In Oracle database, execution plans can help us gain insight into the execution details of SQL statements inside the database, thereby optimizing query performance and improving system efficiency. Whether a newbie in the database field or an experienced engineer, it is crucial to master the viewing and analysis methods of execution plans.
1. What is an execution plan
Execution Plan is an execution blueprint generated by the Oracle Database Optimizer for SQL statements that describes how the database will retrieve data to meet query requirements. Simply put, the execution plan tells us the steps of SQL statements, such as the order of operations such as which indexes are used to search data, what connections are used to correlate between tables, how to sort data, etc. The optimizer will comprehensively consider the execution plan it considers to be the best based on factors such as the statistical information of the database object, the syntax structure of the SQL statement, and the configuration parameters of the database.
2. How to view the execution plan
(I) Use the EXPLAIN PLAN command
This is one of the most basic and most commonly used ways to view execution plans. Its syntax is as follows:
EXPLAIN PLAN FOR <your_sql_statement>; SELECT * FROM TABLE(DBMS_XPLAN.DISPLAY);
For example, we have a simple query statement that retrieves employee information for a specific department from employees and department tables:
EXPLAIN PLAN FOR SELECT e.employee_id, e.first_name, e.last_name, d.department_name FROM employees e JOIN departments d ON e.department_id = d.department_id WHERE d.department_name = 'Sales'; SELECT * FROM TABLE(DBMS_XPLAN.DISPLAY);
After executing the above code, the second query will display the detailed execution plan in a table form. This includes key information such as the ID of each operation, the operation name (such as TABLE ACCESS FULL represents a full table scan, INDEX RANGE SCAN represents an index range scan, etc.), object name (table or index involved), and execution order.

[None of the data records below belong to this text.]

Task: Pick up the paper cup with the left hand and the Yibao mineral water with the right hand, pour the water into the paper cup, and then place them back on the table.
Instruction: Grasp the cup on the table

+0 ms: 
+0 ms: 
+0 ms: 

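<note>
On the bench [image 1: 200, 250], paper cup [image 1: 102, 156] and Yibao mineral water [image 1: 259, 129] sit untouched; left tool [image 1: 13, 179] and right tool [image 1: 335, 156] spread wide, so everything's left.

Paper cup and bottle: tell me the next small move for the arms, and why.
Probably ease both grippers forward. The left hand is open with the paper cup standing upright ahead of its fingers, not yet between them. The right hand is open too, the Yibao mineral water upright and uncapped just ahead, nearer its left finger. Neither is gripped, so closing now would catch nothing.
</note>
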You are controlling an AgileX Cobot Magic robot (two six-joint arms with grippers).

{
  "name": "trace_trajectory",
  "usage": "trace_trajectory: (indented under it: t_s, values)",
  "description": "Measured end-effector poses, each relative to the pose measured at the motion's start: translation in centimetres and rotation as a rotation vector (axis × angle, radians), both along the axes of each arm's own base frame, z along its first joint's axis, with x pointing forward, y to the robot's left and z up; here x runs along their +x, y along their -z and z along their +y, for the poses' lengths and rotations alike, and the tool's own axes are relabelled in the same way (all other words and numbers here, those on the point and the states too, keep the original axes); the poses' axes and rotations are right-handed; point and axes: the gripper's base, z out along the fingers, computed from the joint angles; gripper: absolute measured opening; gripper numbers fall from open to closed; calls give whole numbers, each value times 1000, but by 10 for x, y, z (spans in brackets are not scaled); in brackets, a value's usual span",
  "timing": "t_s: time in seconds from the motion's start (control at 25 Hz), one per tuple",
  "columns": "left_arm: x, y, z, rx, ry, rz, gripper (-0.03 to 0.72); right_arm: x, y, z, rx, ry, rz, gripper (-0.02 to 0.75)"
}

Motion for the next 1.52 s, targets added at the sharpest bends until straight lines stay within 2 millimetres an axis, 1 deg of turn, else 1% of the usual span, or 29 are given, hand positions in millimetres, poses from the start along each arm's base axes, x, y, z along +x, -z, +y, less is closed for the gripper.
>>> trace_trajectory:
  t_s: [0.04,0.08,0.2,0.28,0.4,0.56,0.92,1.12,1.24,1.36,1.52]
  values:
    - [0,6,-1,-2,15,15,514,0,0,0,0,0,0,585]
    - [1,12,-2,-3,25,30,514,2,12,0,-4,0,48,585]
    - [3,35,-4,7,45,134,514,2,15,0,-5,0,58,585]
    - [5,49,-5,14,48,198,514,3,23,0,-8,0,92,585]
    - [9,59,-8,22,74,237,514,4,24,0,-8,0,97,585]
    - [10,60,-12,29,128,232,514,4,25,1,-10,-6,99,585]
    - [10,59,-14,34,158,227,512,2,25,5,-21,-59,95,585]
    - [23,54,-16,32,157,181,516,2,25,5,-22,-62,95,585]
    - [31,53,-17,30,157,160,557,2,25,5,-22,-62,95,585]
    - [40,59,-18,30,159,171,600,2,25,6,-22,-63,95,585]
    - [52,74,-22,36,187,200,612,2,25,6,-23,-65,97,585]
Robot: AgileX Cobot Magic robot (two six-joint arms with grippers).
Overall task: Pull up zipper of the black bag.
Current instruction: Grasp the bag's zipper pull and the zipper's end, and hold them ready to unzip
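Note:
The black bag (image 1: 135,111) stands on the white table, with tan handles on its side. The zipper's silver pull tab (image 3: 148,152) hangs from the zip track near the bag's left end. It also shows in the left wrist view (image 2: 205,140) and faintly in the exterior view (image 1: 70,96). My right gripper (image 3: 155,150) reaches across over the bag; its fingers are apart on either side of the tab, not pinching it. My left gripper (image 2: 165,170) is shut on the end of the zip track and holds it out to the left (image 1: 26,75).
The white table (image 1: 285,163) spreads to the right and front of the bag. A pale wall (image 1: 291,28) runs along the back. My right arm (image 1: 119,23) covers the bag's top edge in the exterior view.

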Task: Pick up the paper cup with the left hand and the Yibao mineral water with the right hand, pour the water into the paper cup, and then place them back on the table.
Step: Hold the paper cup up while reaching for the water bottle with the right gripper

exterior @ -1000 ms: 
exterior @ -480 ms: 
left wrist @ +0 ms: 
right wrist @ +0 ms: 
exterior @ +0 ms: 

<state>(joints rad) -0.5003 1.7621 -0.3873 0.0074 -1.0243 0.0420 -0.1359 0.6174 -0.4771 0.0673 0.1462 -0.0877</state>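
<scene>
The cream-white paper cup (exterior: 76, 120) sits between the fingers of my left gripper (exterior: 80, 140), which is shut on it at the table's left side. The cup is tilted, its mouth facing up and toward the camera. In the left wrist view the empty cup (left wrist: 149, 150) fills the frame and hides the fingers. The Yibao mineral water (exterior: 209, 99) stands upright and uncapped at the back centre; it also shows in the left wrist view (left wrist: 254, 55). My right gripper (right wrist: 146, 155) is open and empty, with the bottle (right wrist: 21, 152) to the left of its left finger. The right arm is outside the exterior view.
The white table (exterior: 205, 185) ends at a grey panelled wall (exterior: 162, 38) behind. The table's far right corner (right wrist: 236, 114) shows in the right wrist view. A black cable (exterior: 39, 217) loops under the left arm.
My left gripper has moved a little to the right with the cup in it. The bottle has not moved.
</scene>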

(II) View through SQL Developer tool
SQL Developer is an official database development tool provided by Oracle. When using it to execute SQL statements, you can easily view the corresponding execution plan at the same time. Simply click the "Explanation Plan" button (usually an icon with a magnifying glass and lightning logo) in the window where SQL is executed, and the tool will display the execution plan in a visual tree structure in the panel below. This method is more intuitive and easy to understand than the command line. Each node displays detailed operation information and can view more details through mouse hovering, such as predicate information (filter conditions in the WHERE clause).
(III) Enable the AUTOTRACE function
In the SQL*Plus environment, we can enable AUTOTRACE to view execution plans and related execution statistics, such as physical reading, logical reading, execution time, etc. First, you need to make sure that the current user has permissions to execute AUTOTRACE and that the database instance is correctly configured. The command to enable AUTOTRACE is as follows:
SET AUTOTRACE ON;
Then execute the SQL statement, for example:
SELECT * FROM customers WHERE customer_city = 'New York';
After executing SQL, in addition to returning the query results, the summary information of the execution plan and the statistical information mentioned above will be output. This is very helpful for quickly evaluating the performance overhead of SQL statements. To turn off the AUTOTRACE feature, use:
SET AUTOTRACE OFF;
3. Interpretation of key information in the implementation plan
(I) Operation Type
Full table scan (TABLE ACCESS FULL)
This means that the database reads all rows in the table to satisfy the query criteria. This option is chosen when no suitable index is available or when the optimizer believes that the full table scan is less expensive. For example, if there are no filter conditions or poor filter conditions on a table with a small amount of data, a full table scanning may be the fastest way. However, for large tables, full table scanning usually leads to a large number of I/O operations, seriously affecting performance.
Index Scan (INDEX SCAN)
It is also divided into index unique scan (INDEX UNIQUE SCAN), index range scan (INDEX RANGE SCAN), etc. Index-only scans are used to find rows with unique key values, such as querying a single record with a primary key. Index range scanning is suitable for queries based on a range condition. For example, querying data within a certain time period, it will use the orderliness of the index to quickly locate the start and end positions that meet the conditions and scan the index entries therein.
Nested Loops Connection (NESTED LOOPS)
This is a common way of joining tables. For each row of an external table, matching rows will be found in the inner table. It is suitable for scenarios where connection conditions are high and the data volume of associated tables is small. The advantage is that it can quickly return a small number of precise matching results, but if the table data is large, a large number of loop operations may occur and the performance will drop sharply.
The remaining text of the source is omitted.